== Work order ==
Please take the lines from the one holding "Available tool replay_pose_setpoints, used" through the one holding "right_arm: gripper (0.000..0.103" in the data below and copy them exactly.

== Dataset section ==
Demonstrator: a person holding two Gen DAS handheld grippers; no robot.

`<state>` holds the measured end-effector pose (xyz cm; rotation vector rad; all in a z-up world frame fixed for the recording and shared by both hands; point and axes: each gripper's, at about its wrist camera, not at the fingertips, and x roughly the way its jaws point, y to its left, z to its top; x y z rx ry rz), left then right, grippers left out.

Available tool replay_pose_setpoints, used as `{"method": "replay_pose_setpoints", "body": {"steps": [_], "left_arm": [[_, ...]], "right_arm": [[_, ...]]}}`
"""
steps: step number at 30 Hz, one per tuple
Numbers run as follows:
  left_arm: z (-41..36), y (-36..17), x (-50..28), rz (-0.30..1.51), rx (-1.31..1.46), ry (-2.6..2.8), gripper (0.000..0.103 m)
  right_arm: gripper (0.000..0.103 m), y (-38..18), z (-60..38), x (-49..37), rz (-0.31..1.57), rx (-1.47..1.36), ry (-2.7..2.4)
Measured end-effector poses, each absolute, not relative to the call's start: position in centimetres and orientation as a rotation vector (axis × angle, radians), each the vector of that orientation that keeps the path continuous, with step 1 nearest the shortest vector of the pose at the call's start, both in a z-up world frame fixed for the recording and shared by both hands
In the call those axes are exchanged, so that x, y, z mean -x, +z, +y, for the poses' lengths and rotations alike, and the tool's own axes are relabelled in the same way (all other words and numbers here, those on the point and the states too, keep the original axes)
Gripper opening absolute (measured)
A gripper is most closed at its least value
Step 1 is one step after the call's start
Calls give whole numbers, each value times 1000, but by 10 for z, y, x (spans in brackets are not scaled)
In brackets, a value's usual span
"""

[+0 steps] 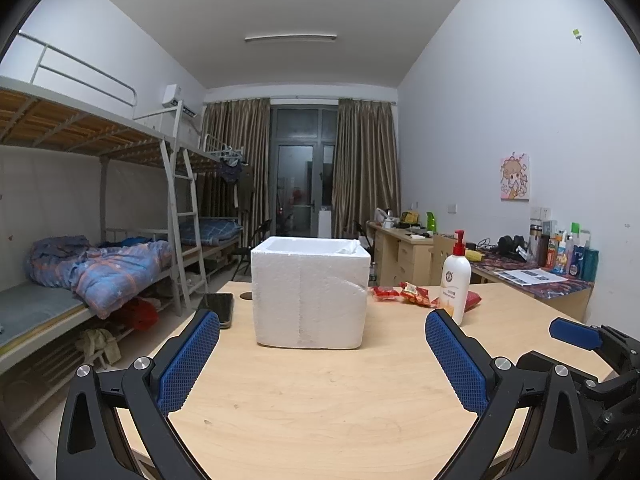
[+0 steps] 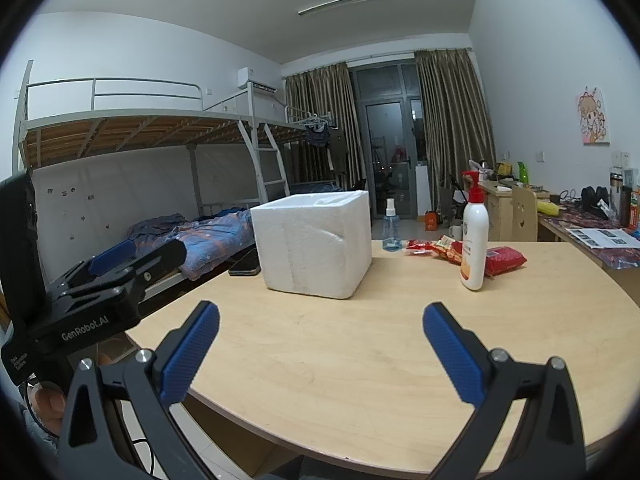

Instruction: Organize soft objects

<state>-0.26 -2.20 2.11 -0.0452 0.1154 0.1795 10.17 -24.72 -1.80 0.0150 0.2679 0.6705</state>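
A white foam box (image 1: pixel 310 292) stands open-topped on the wooden table (image 1: pixel 320 392), straight ahead of my left gripper (image 1: pixel 322 320), which is open and empty. In the right wrist view the box (image 2: pixel 316 240) is ahead and slightly left of my right gripper (image 2: pixel 320 314), also open and empty. Red snack packets (image 1: pixel 404 293) lie right of the box; they show in the right wrist view (image 2: pixel 440 249) with a red soft pack (image 2: pixel 505 259) behind a white pump bottle (image 2: pixel 475 236).
The pump bottle (image 1: pixel 455 280) stands near the packets. A dark phone (image 1: pixel 218 309) lies left of the box. A small clear spray bottle (image 2: pixel 391 227) stands at the table's far edge. A bunk bed (image 1: pixel 100 256) is left, a cluttered desk (image 1: pixel 532 268) right.
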Motion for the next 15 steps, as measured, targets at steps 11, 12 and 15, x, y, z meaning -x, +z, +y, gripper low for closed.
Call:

== Exercise output ==
Available tool replay_pose_setpoints, used as `{"method": "replay_pose_setpoints", "body": {"steps": [_], "left_arm": [[_, ...]], "right_arm": [[_, ...]]}}`
"""
steps: step number at 30 Hz, one per tuple
Numbers run as follows:
  left_arm: z (-41..36), y (-36..17), x (-50..28), rz (-0.30..1.51), rx (-1.31..1.46), ry (-2.6..2.8), gripper (0.000..0.103 m)
  right_arm: gripper (0.000..0.103 m), y (-38..18), z (-60..38), x (-49..37), rz (-0.31..1.57), rx (-1.47..1.36), ry (-2.7..2.4)

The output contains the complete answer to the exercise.